Posted by Pavan Kulkarni <pa...@gmail.com>.

Arun,

  Yes got it now.  Well what I am trying to do is store the intermediate
data on a shared File System and create hardlinks to the
MapOutputs(file.out) spilled by the Map nodes. This eliminates the copy
phase of Shuffle stage.
 But now learning that the data for different reducers is partitioned
across the same file(file.out) creating hardlinks wouldn't serve the
purpose.Isn't it? Or is there a way to do it.?
Please correct me if am wrong at any assumption. Thanks

On Sun, Aug 19, 2012 at 10:54 PM, Arun C Murthy <ac...@hortonworks.com> wrote:

> You'll need to make significant changes MapTask.java which won't make it
> back to the mainline.
>
> Why? We had this before and quickly ran out of inodes on the local-disk.
> Think of large jobs with 10,000 maps * 1000 reduces -> that's 10M files.
>
> Arun
>
> On Aug 19, 2012, at 8:57 AM, Pavan Kulkarni wrote:
>
> > Ohh ,Thanks a lot Harsh. Exactly what I was looking for.
> > I wanted to create different file.out's for different reducers. Something
> > like
> > file.out.1 for reducer 1, file.out.2 for reducer etc. Is it possible to
> do
> > this in the MapReduce program or I need to tweak some Hadoop source files
> > for that? Thanks.
> >
> > On Sun, Aug 19, 2012 at 7:02 AM, Harsh J <ha...@cloudera.com> wrote:
> >
> >> Hey Pavan,
> >>
> >> Yes you've got it almost right on how file.out is served to each
> >> reducer. See the code at
> >>
> >>
> http://svn.apache.org/viewvc/hadoop/common/trunk/hadoop-mapreduce-project/hadoop-mapreduce-client/hadoop-mapreduce-client-shuffle/src/main/java/org/apache/hadoop/mapred/ShuffleHandler.java?view=markup
> >> (Method under L502:L565 that sends data for a specific
> >> reduce/partition ID (integer)).
> >>
> >> On Sun, Aug 19, 2012 at 9:05 AM, Pavan Kulkarni <
> pavan.baburao@gmail.com>
> >> wrote:
> >>> Hi,
> >>>
> >>>  I was trying to understand how exactly the reducers find out how to
> >> fetch
> >>> the data of its own partition from Map nodes.
> >>> During the executions of MapReduce, I see that *file.out* is created on
> >> Map
> >>> nodes, so my question is how does a reducer
> >>> know what part of file.out to fetch? Is the *file.out.index* play any
> >> role?
> >>> Any help is appreciated .Thanks
> >>>
> >>>
> >>>
> >>> --With Regards
> >>> Pavan Kulkarni
> >>
> >>
> >>
> >> --
> >> Harsh J
> >>
> >
> >
> >
> > --
> >
> > --With Regards
> > Pavan Kulkarni
>
> --
> Arun C. Murthy
> Hortonworks Inc.
> http://hortonworks.com/
>
>
>


-- 

--With Regards
Pavan Kulkarni

Re: Significance of file.out.index during Shuffle Phase ?

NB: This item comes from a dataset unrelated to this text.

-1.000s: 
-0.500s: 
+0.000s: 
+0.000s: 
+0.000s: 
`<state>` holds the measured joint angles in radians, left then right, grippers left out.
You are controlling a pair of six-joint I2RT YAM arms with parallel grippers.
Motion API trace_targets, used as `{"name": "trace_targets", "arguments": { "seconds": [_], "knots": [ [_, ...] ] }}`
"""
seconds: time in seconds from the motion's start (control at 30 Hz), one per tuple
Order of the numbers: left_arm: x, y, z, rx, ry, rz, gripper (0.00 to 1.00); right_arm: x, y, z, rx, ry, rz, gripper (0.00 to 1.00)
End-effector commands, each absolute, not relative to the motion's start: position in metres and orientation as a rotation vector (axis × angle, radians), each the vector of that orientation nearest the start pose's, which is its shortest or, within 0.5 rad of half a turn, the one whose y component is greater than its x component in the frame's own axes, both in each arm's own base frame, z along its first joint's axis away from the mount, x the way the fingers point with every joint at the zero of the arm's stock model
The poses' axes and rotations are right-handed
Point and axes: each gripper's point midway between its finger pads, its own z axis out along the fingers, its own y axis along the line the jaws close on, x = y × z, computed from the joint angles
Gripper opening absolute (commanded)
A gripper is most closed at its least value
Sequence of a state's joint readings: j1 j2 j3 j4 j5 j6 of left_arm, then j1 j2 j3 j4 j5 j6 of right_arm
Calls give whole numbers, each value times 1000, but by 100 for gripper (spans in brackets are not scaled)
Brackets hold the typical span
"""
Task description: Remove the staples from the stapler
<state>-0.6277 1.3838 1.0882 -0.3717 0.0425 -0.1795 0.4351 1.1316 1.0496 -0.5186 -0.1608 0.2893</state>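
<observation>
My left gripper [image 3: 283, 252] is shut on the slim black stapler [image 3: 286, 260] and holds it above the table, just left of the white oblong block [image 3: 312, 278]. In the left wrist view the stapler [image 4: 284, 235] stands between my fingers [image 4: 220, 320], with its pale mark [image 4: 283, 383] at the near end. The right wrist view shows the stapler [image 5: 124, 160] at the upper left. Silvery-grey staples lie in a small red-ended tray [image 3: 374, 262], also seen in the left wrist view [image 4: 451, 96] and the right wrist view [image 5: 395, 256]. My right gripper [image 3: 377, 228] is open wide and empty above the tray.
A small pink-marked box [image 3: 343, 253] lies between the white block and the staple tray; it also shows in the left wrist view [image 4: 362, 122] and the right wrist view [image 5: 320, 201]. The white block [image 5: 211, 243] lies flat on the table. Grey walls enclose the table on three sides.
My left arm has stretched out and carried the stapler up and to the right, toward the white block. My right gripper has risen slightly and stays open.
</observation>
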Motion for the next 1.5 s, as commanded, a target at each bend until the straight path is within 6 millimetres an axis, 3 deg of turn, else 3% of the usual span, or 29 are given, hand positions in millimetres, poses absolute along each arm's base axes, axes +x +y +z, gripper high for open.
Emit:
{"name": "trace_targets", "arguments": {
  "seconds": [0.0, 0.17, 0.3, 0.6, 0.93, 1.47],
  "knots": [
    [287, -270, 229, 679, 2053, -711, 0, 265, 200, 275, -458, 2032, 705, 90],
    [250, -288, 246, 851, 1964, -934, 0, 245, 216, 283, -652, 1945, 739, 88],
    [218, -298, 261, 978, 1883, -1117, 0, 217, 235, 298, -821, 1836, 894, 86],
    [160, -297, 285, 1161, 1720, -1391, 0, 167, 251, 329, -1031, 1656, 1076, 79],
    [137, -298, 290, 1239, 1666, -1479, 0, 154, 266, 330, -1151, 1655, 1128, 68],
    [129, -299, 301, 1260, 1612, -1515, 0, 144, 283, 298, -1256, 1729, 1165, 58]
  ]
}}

Posted by Arun C Murthy <ac...@hortonworks.com>.

You'll need to make significant changes MapTask.java which won't make it back to the mainline.

Why? We had this before and quickly ran out of inodes on the local-disk. Think of large jobs with 10,000 maps * 1000 reduces -> that's 10M files.

Arun

On Aug 19, 2012, at 8:57 AM, Pavan Kulkarni wrote:

> Ohh ,Thanks a lot Harsh. Exactly what I was looking for.
> I wanted to create different file.out's for different reducers. Something
> like
> file.out.1 for reducer 1, file.out.2 for reducer etc. Is it possible to do
> this in the MapReduce program or I need to tweak some Hadoop source files
> for that? Thanks.
> 
> On Sun, Aug 19, 2012 at 7:02 AM, Harsh J <ha...@cloudera.com> wrote:
> 
>> Hey Pavan,
>> 
>> Yes you've got it almost right on how file.out is served to each
>> reducer. See the code at
>> 
>> http://svn.apache.org/viewvc/hadoop/common/trunk/hadoop-mapreduce-project/hadoop-mapreduce-client/hadoop-mapreduce-client-shuffle/src/main/java/org/apache/hadoop/mapred/ShuffleHandler.java?view=markup
>> (Method under L502:L565 that sends data for a specific
>> reduce/partition ID (integer)).
>> 
>> On Sun, Aug 19, 2012 at 9:05 AM, Pavan Kulkarni <pa...@gmail.com>
>> wrote:
>>> Hi,
>>> 
>>>  I was trying to understand how exactly the reducers find out how to
>> fetch
>>> the data of its own partition from Map nodes.
>>> During the executions of MapReduce, I see that *file.out* is created on
>> Map
>>> nodes, so my question is how does a reducer
>>> know what part of file.out to fetch? Is the *file.out.index* play any
>> role?
>>> Any help is appreciated .Thanks
>>> 
>>> 
>>> 
>>> --With Regards
>>> Pavan Kulkarni
>> 
>> 
>> 
>> --
>> Harsh J
>> 
> 
> 
> 
> -- 
> 
> --With Regards
> Pavan Kulkarni

--
Arun C. Murthy
Hortonworks Inc.
http://hortonworks.com/

答复: 答复: Significance of file.out.index during Shuffle Phase ?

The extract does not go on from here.